- Reign: 1038 – 1068
- Successor: Shams al-Mulk Nasr
- Died: 1068 Transoxiana
- Issue: Shams al-Mulk Nasr Khizr Khan Terken Khatun Muhammad Dawud
- Dynasty: Karakhanid dynasty
- Father: Nasr Illig Khan
- Religion: Sunni Islam

= Böritigin =

Karakhanid ruler of Transoxiana from 1038 to 1068

Böritigin, also known as Ibrahim ibn Nasr or Tamghach Khan Ibrahim, was a Karakhanid ruler in Transoxiana from 1038 to 1068. He was one of the most prominent rulers of the dynasty.

== Biography ==

Map of Khurasan, Transoxiana and Tokharistan

He was the son of Nasr Illig Khan, a Karakhanid ruler from the western branch of the family, known as the "Alids", which was named after their ancestor Ali Arslan Khan.

Böritigin is first mentioned some time after 1034, when he was imprisoned by the sons of the deceased Ali-Tegin, who was from the eastern branch of the family, known as the "Hasanids". However, Böritigin eventually managed in 1038 to escape to his brother who was at Uzgend, and then raised an army consisting of Kumiji tribes from the upper Oxus river.

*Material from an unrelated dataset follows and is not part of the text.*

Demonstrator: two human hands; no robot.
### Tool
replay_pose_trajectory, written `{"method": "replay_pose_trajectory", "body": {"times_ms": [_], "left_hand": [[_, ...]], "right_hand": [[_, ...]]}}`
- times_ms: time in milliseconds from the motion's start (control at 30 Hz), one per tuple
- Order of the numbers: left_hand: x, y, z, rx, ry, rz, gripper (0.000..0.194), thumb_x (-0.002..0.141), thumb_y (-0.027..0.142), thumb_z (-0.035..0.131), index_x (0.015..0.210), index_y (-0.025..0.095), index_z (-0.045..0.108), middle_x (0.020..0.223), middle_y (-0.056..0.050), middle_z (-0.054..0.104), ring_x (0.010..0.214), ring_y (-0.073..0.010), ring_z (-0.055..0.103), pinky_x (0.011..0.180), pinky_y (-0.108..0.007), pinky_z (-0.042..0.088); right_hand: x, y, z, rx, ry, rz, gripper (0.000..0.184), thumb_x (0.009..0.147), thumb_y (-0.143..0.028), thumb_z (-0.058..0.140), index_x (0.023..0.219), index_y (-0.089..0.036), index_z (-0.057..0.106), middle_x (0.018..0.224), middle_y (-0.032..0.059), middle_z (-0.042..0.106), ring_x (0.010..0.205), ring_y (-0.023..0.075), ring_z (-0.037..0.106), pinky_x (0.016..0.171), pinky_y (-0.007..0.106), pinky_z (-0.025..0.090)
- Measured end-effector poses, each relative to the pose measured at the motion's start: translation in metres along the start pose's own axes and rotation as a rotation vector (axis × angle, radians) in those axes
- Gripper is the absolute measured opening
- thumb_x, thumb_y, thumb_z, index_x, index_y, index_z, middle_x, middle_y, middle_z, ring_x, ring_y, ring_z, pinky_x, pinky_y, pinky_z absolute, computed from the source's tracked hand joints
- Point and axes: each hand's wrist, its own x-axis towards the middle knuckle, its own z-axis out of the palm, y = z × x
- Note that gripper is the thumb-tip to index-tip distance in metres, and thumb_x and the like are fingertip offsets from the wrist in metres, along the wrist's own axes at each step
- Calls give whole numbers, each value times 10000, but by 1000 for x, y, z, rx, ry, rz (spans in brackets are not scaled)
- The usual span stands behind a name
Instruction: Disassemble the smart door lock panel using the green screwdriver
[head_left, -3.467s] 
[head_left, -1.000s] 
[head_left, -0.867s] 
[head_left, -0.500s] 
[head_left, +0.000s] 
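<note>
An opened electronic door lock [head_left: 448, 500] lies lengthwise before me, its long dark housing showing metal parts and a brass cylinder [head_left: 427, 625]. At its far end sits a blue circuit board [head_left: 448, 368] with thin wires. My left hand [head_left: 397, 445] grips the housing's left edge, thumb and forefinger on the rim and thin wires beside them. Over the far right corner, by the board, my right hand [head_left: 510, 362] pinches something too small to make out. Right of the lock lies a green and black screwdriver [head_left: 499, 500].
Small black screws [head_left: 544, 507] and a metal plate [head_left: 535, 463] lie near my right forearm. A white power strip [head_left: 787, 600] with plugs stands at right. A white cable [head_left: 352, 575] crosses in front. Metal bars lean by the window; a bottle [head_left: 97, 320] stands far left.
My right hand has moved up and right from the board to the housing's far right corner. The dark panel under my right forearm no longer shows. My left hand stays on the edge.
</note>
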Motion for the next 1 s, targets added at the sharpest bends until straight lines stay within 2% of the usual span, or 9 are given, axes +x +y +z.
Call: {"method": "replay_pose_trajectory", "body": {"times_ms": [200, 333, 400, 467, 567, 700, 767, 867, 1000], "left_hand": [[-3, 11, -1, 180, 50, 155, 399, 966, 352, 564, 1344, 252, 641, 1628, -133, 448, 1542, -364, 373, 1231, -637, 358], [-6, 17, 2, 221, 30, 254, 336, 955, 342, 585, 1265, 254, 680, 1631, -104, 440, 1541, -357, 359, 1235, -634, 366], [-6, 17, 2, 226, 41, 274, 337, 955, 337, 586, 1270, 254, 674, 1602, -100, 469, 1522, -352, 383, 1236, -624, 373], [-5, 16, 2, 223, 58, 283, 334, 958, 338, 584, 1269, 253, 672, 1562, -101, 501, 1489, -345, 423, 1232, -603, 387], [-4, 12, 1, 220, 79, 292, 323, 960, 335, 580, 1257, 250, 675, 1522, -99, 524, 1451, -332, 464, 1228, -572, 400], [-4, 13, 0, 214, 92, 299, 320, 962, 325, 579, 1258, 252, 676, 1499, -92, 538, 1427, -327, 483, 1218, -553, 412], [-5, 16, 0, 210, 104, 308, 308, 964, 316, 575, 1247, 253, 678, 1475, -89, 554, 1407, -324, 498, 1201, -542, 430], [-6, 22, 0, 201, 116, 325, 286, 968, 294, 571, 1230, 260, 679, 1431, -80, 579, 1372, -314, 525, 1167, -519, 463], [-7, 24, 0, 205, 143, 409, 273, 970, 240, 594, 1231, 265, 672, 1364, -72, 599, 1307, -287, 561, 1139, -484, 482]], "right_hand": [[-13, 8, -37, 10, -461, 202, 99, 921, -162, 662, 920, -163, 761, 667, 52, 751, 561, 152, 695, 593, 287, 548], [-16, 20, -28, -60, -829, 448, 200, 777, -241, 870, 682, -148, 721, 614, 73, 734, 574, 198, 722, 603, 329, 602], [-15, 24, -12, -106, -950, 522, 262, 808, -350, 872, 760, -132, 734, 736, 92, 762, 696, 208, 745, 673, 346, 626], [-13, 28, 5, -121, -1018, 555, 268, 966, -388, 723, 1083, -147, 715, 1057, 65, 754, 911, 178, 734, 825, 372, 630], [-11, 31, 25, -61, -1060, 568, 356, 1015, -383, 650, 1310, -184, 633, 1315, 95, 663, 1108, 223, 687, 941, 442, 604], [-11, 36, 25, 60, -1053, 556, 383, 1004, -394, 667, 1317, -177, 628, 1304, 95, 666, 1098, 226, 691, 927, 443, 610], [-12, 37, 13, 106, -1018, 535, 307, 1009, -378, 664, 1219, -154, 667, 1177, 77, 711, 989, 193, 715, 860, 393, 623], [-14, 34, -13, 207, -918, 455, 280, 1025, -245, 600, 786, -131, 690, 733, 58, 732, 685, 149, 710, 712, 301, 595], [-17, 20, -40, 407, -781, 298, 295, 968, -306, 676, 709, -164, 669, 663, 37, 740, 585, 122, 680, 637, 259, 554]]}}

He proceeded to invade the territories of the Ghaznavid Sultan Mas'ud I and plundered Khuttal and Vakhsh. He then conquered Chaghaniyan and defeated a Ghaznavid counter-attack.

The following year Böritgin began fighting the sons of Ali-Tegin and by 1040 had annexed much of Transoxiana. He then made Samarkand his capital and took the title of "Tamghach Khan Ibrahim". In 1042, the newly crowned Ghaznavid ruler Maw'dud invaded the territories of the Seljuqs and conquered much of Khorasan. This greatly increased the fame of Maw'dud and made Böritigin acknowledge him as his suzerain. In ca. 1050, Maw'dud, with the aid of Böritigin and an army sent by the former Kakuyid ruler Garshasp I, re-invaded Khorasan; Böritigin and his commander Qashgha invaded Khwarazm and Tirmidh, but Maw'dud died and thus the invasion failed. The Seljuqs then extended their rule as far as Vakhsh and appointed a certain Abu 'Ali ibn Shadhan as the governor of their new conquests. After this Böritigin seems to have stopped recognizing the Ghaznavids as his suzerain.

In 1059/60 Böritigin forced the Karakhanid rulers of Farghana to acknowledge him as their suzerain. In the early 1060s, the newly crowned Seljuq ruler Alp Arslan invaded Transoxiana, which made Böritigin complain to the Abbasid caliph of needless aggression from the Seljuqs.

Böritigin died in 1068 and was succeeded by his son Shams al-Mulk Nasr. He also had a daughter named Terken Khatun who later married the son of Alp Arslan, Malik-Shah I.